• Task to complete:
All lines from the start of the listing below through the line containing "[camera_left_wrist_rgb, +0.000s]" are to be written out again exactly, and no others.

• Input data:
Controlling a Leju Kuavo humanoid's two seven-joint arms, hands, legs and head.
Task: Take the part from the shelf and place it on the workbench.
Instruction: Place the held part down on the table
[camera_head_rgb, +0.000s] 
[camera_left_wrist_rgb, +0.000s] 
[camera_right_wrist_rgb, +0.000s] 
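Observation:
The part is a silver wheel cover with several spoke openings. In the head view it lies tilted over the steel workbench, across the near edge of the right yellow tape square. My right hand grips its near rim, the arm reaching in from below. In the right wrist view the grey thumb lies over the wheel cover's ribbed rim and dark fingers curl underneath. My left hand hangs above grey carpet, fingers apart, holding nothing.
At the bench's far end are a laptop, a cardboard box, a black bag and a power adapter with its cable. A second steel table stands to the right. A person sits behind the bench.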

• Your response:
Controlling a Leju Kuavo humanoid's two seven-joint arms, hands, legs and head.
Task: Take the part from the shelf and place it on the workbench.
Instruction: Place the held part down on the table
[camera_head_rgb, +0.000s] 
[camera_left_wrist_rgb, +0.000s] 

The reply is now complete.